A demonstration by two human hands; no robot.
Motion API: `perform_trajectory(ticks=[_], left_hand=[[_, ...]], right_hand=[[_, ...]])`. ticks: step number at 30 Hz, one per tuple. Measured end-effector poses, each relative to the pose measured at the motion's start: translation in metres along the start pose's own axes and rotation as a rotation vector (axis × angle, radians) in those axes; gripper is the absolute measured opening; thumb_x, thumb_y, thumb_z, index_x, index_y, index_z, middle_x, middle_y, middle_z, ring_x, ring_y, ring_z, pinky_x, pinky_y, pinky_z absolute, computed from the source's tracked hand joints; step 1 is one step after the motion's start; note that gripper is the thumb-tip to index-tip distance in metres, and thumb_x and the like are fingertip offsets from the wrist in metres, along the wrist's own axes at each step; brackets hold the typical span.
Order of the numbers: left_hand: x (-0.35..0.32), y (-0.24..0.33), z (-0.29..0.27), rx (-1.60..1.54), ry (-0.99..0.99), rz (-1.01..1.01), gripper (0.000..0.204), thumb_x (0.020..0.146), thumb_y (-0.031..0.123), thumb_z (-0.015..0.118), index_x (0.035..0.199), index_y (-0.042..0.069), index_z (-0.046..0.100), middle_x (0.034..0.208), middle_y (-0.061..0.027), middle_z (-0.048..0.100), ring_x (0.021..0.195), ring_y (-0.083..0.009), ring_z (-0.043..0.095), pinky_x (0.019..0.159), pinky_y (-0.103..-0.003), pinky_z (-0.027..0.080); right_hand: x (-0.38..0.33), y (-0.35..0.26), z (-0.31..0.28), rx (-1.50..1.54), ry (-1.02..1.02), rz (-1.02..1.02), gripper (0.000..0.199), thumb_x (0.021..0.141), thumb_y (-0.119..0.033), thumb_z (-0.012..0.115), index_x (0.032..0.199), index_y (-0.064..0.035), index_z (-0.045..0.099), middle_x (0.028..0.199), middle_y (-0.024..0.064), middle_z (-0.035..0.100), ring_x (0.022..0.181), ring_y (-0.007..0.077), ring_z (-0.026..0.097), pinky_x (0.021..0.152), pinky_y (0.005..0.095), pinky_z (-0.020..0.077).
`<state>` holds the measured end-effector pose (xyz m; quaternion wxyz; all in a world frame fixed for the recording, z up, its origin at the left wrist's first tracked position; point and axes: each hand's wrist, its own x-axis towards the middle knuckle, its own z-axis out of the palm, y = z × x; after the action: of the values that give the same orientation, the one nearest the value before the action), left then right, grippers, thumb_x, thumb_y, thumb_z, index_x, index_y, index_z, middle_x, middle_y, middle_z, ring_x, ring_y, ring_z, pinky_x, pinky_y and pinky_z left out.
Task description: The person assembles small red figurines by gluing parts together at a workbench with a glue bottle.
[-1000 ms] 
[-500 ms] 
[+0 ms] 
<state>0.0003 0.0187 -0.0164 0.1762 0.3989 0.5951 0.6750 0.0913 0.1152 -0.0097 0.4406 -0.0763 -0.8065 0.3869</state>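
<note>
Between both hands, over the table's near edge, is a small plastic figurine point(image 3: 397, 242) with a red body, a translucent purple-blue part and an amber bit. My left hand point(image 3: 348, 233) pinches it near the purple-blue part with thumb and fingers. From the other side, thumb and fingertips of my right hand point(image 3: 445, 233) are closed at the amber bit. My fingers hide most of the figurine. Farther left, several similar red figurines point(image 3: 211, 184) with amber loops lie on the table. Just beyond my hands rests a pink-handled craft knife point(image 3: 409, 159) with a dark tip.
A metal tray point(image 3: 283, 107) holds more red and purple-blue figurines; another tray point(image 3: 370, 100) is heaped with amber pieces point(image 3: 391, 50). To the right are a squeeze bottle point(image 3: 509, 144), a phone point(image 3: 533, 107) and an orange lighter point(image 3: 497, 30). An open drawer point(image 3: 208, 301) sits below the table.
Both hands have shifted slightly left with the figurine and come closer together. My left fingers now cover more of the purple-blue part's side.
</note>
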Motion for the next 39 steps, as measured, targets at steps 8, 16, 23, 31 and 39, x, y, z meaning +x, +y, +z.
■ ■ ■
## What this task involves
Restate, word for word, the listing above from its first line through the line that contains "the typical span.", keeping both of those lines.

## The answer
A demonstration by two human hands; no robot.
Motion API: `perform_trajectory(ticks=[_], left_hand=[[_, ...]], right_hand=[[_, ...]])`. ticks: step number at 30 Hz, one per tuple. Measured end-effector poses, each relative to the pose measured at the motion's start: translation in metres along the start pose's own axes and rotation as a rotation vector (axis × angle, radians) in those axes; gripper is the absolute measured opening; thumb_x, thumb_y, thumb_z, index_x, index_y, index_z, middle_x, middle_y, middle_z, ring_x, ring_y, ring_z, pinky_x, pinky_y, pinky_z absolute, computed from the source's tracked hand joints; step 1 is one step after the motion's start; note that gripper is the thumb-tip to index-tip distance in metres, and thumb_x and the like are fingertip offsets from the wrist in metres, along the wrist's own axes at each step; brackets hold the typical span.

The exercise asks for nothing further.